## Your instructions
Below are the records; copy exactly the stretch from the line containing "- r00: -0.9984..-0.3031" through the line containing "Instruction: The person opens", both ends included, and nothing else.

## Data for analysis
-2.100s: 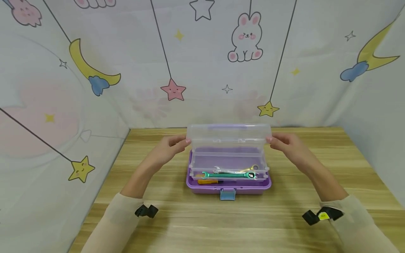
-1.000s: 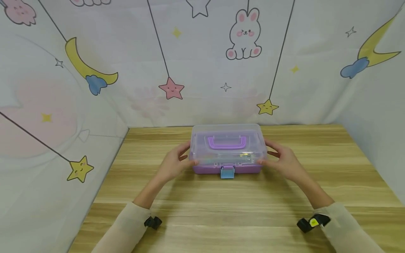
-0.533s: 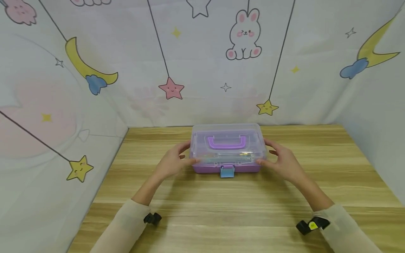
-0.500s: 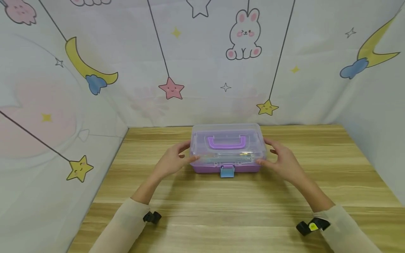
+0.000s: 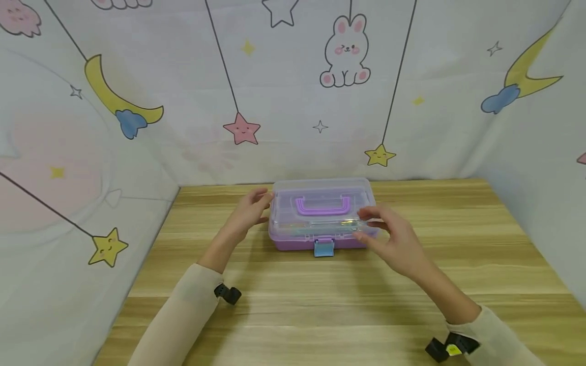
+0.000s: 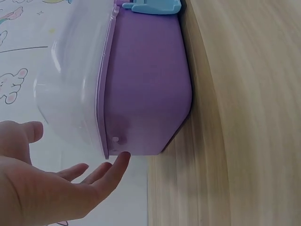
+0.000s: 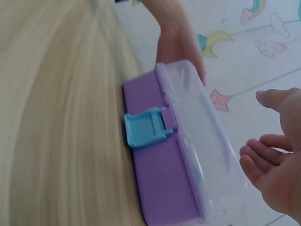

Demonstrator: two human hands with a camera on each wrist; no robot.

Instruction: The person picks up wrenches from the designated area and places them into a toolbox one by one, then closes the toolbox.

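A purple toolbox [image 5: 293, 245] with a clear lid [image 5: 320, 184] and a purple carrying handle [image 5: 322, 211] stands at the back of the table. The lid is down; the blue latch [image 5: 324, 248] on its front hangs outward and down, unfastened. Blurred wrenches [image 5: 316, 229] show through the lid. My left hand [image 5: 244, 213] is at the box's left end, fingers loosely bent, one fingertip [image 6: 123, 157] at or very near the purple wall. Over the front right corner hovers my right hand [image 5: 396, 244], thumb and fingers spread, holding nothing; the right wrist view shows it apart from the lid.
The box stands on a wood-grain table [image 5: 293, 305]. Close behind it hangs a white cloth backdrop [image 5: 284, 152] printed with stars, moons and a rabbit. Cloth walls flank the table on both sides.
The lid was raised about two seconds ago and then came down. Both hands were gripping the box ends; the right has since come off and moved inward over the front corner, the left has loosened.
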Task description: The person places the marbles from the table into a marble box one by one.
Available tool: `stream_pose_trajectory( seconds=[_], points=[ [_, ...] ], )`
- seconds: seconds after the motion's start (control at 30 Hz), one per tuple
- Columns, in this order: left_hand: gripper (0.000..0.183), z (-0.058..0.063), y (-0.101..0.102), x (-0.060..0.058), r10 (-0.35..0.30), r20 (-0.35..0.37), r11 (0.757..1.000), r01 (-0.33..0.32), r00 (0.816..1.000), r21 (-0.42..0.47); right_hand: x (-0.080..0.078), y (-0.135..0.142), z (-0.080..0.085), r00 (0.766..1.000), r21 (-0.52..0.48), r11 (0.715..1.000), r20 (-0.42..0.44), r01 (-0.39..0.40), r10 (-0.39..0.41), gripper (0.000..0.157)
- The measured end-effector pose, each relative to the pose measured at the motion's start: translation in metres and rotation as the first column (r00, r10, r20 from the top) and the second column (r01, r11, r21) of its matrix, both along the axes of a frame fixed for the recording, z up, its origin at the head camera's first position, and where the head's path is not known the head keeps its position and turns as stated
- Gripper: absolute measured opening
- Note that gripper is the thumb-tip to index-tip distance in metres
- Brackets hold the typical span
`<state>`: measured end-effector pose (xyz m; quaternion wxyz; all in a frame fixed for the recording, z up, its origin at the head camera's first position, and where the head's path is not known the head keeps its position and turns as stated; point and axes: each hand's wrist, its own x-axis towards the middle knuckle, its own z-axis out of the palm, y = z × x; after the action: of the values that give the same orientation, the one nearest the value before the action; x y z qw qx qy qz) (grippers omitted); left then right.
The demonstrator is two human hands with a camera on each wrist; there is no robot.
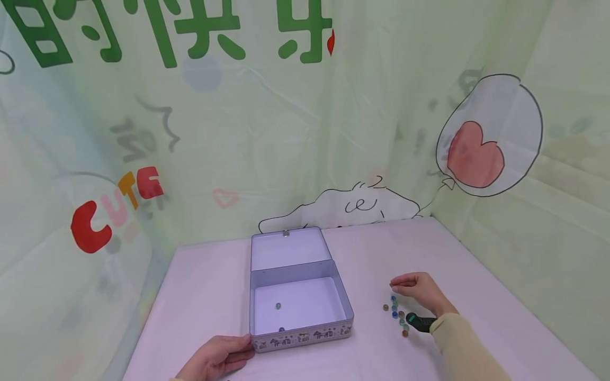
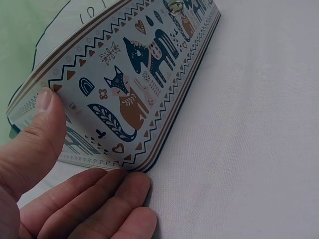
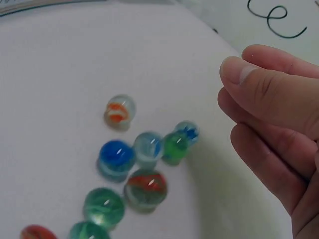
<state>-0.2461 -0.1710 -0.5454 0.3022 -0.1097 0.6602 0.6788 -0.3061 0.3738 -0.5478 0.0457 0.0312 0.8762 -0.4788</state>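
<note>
A hinged tin box (image 1: 305,338) stands with its lid (image 1: 290,251) laid back; animal figures decorate its side. My left hand (image 1: 224,355) holds its near left corner, thumb against the wall and fingers at the bottom edge, as the left wrist view shows. Inside lie a green marble (image 1: 278,306) and a dark marble (image 1: 281,329). To the right of the box, my right hand (image 1: 424,291) hovers just past a cluster of glass marbles (image 3: 145,188), its fingers loosely bent and thumb near the index finger. No marble shows between them. A marble with orange swirls (image 3: 118,110) sits apart from the cluster.
A pale cloth covers the table (image 1: 205,286). Printed curtains (image 1: 267,132) hang behind it and along both sides. A dark band (image 1: 421,323) is on my right wrist, close above the nearer marbles.
</note>
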Motion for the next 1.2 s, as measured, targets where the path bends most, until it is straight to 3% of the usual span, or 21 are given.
stream_pose_trajectory(
  seconds=[0.27,0.5,0.83,0.97,1.2],
  points=[
    [0.042,-0.002,-0.001,-0.001,-0.002,0.004,1.0,0.002,1.0,0.011,0.0,-0.002,-0.018,0.998,0.028,0.998,0.028,0.058,-0.059,0.028],
    [0.043,0.0,-0.001,-0.001,-0.004,0.006,1.0,0.004,1.0,0.01,-0.003,-0.001,-0.021,0.999,0.048,0.998,-0.004,0.049,-0.049,0.027],
    [0.042,-0.001,0.0,-0.001,-0.013,-0.008,1.0,0.013,1.0,0.017,-0.006,-0.001,-0.025,0.997,0.082,0.994,0.016,0.069,-0.071,0.021],
    [0.045,-0.002,-0.001,-0.001,-0.022,-0.01,1.0,0.022,1.0,0.013,-0.002,-0.003,-0.02,0.996,0.082,0.994,0.027,0.077,-0.08,0.022],
    [0.048,-0.005,-0.003,-0.001,-0.022,-0.01,1.0,0.022,1.0,0.008,-0.002,-0.015,0.006,0.996,0.046,0.999,-0.082,0.023,-0.02,0.03]
  ],
)
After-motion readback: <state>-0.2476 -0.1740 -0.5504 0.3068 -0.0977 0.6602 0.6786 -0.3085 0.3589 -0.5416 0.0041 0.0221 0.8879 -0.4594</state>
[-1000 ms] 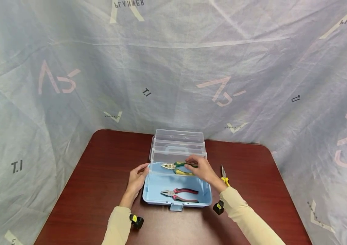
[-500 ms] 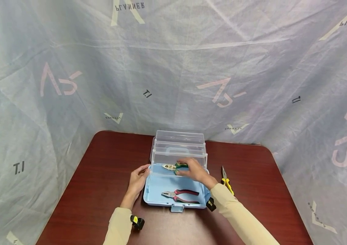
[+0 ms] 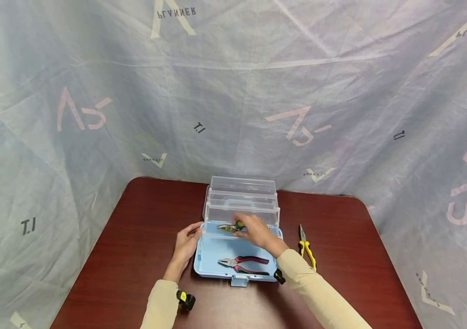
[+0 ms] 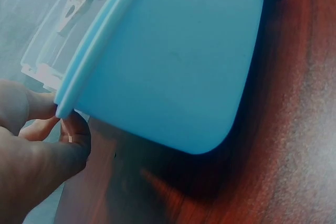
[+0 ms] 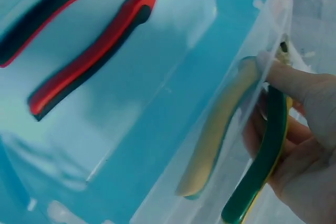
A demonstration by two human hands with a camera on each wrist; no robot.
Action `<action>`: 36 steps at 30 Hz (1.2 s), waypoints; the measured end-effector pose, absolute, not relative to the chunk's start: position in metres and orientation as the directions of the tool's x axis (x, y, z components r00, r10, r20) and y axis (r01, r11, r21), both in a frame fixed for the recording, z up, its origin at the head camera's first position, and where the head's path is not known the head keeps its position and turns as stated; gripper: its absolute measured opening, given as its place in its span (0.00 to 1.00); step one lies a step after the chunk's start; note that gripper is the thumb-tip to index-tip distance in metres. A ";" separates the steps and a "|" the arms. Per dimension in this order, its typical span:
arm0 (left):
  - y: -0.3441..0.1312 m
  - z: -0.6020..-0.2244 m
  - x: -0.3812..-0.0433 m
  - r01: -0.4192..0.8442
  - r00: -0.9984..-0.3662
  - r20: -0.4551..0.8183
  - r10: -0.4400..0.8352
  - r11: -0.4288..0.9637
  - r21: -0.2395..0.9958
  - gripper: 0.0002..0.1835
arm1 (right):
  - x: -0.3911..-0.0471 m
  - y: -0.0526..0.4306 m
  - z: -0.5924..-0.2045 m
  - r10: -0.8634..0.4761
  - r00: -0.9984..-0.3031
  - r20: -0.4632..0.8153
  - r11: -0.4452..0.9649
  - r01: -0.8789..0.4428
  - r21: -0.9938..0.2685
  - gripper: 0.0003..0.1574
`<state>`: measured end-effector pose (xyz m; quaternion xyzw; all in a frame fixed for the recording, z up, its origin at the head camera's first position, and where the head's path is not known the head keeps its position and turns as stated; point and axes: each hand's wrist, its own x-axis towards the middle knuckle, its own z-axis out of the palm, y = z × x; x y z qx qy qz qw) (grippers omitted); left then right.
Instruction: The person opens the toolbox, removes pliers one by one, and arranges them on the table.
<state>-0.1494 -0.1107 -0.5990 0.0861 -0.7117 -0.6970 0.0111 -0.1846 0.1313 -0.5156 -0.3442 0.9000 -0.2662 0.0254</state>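
A blue toolbox [image 3: 212, 249] stands with its clear cantilever trays [image 3: 241, 198] folded out toward the back. My left hand [image 3: 186, 244] holds the rim at its left side; in the left wrist view the fingers [image 4: 76, 135] curl at the rim's corner. My right hand [image 3: 255, 230] grips the green-and-yellow pliers [image 3: 226, 228] near the pivot, at the front clear tray. In the right wrist view the pliers' green handle [image 5: 265, 156] runs below the fingers, and part of the head is hidden. Red-and-black pliers [image 3: 251, 260] lie in the toolbox bottom.
Yellow-handled long-nose pliers [image 3: 306, 246] lie on the dark red table [image 3: 147, 219], right of the toolbox. The toolbox's front latch [image 3: 239, 281] hangs down toward me. Grey printed cloth [image 3: 233, 91] hangs behind and along both sides of the table.
My right hand has slid left along the green-and-yellow pliers, from the handles to near the head. The pliers' head has stayed about in place. My left hand still holds the rim.
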 end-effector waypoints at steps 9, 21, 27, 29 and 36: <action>-0.111 -0.598 -0.148 -0.103 -0.987 -0.103 -0.125 -0.001 0.995 0.17 | -0.179 0.132 -0.507 -0.623 -0.768 0.145 0.650 -0.612 -0.450 0.16; -0.114 -0.600 -0.148 -0.109 -0.989 -0.109 -0.101 -0.001 0.994 0.18 | -0.177 0.167 -0.486 -0.454 -0.846 0.279 0.602 -0.522 -0.604 0.12; -0.115 -0.586 -0.145 -0.117 -0.990 -0.118 -0.082 -0.012 0.993 0.19 | -0.177 0.192 -0.479 -0.275 -0.925 0.261 0.584 -0.376 -0.720 0.15; -0.114 -0.590 -0.145 -0.102 -0.990 -0.103 -0.092 -0.014 0.995 0.18 | -0.176 0.201 -0.476 -0.205 -0.947 0.248 0.582 -0.322 -0.746 0.16; -0.113 -0.598 -0.148 -0.093 -0.990 -0.094 -0.101 -0.021 0.995 0.18 | -0.176 0.239 -0.471 -0.057 -0.985 0.164 0.433 -0.172 -0.885 0.25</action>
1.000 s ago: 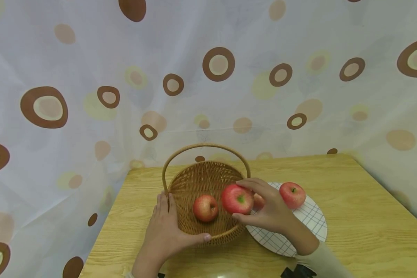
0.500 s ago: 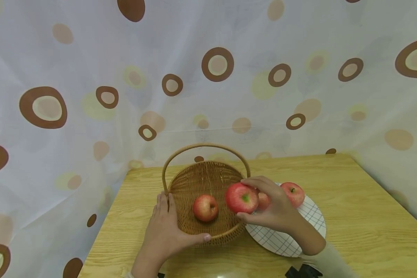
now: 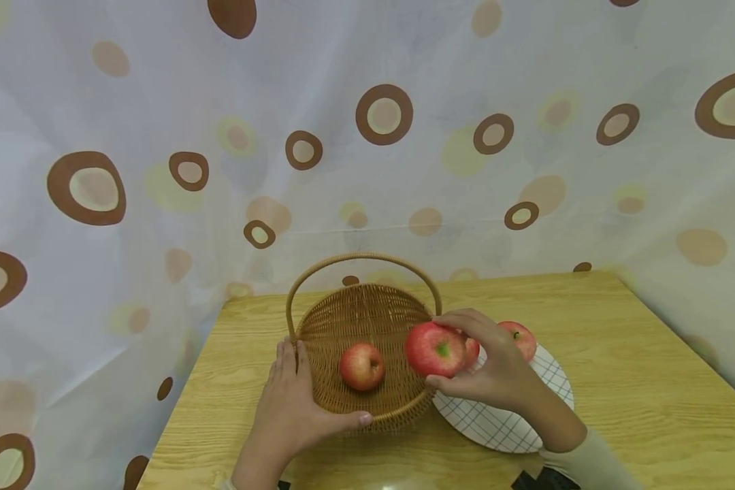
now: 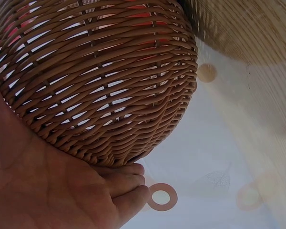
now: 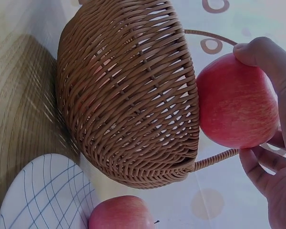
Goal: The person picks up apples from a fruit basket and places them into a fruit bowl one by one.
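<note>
In the head view, my right hand (image 3: 496,364) holds a red apple (image 3: 439,349) between thumb and fingertips, at the right rim of the wicker basket (image 3: 398,309). The right wrist view has this apple (image 5: 238,100) close over the rim, the thumb on one side and fingers on the other. Another apple (image 3: 362,367) lies inside the basket. My left hand (image 3: 294,408) rests spread against the basket's near left side, its thumb along the front rim. In the left wrist view, the palm (image 4: 52,186) and straight fingers lie against the weave.
Right of the basket, a white checked plate (image 3: 496,430) bears an apple (image 3: 519,339). Part of a further apple (image 3: 472,352) shows behind the held one. The basket's tall arched handle (image 3: 364,256) rises above its rim. A spotted curtain (image 3: 441,184) hangs behind the wooden table (image 3: 643,381).
My right hand has moved a little to the right with the apple, from over the basket towards its right rim. The left hand and the basket have stayed in place.
</note>
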`<control>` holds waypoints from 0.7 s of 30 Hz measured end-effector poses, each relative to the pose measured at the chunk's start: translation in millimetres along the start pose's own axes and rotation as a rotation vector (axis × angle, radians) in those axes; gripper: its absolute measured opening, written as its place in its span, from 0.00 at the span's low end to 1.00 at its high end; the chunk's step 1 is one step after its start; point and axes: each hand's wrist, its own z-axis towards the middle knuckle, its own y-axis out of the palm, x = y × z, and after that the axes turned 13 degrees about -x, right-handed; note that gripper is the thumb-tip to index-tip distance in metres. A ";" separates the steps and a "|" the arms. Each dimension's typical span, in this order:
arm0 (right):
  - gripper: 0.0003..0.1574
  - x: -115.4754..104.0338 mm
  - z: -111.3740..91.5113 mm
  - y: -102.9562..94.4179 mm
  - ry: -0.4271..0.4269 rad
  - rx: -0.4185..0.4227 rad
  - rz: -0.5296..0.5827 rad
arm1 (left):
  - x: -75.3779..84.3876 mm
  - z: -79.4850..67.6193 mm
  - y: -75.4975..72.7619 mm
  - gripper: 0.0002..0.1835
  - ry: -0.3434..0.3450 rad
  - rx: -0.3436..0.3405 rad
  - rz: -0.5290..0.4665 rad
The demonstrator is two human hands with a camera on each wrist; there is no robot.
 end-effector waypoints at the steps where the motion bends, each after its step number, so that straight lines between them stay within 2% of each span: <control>1: 0.52 0.0 -0.5 -0.5 -0.005 0.004 -0.007 | -0.1 0.0 0.1 0.90 -0.001 -0.002 -0.003; 4: 0.52 0.0 -1.5 -2.2 -0.015 0.013 -0.033 | -0.1 -0.1 0.0 0.91 -0.006 -0.010 -0.002; 11: 0.50 -0.8 -6.2 -5.8 0.056 0.004 -0.004 | 0.1 -0.2 -0.3 0.91 -0.014 -0.029 -0.003; 18: 0.53 3.5 -7.7 -9.5 -0.029 0.035 -0.035 | 0.0 0.4 0.1 0.91 -0.014 -0.031 0.004; 21: 0.54 4.3 -9.6 -11.6 -0.032 0.043 -0.057 | 0.1 0.2 -0.1 0.91 -0.008 -0.024 0.006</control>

## Response
  - r00: -0.9984..-0.3031
  - r20: -0.4632..0.8153
  - r11: -0.4452..0.9649
  - r01: -0.8789..0.4428
  - r21: -0.9938..0.2685
  - gripper: 0.0003..0.1574
`<state>`: measured end-effector pose (xyz m; quaternion xyzw; all in a frame fixed for the recording, z up, its origin at the head camera's first position, and where the head's path is not known the head keeps its position and turns as stated; point and axes: each hand's wrist, its own x-axis towards the middle knuckle, its own z-axis out of the palm, y = z × x; x y z qx qy qz qw) (grippers omitted); left then right.
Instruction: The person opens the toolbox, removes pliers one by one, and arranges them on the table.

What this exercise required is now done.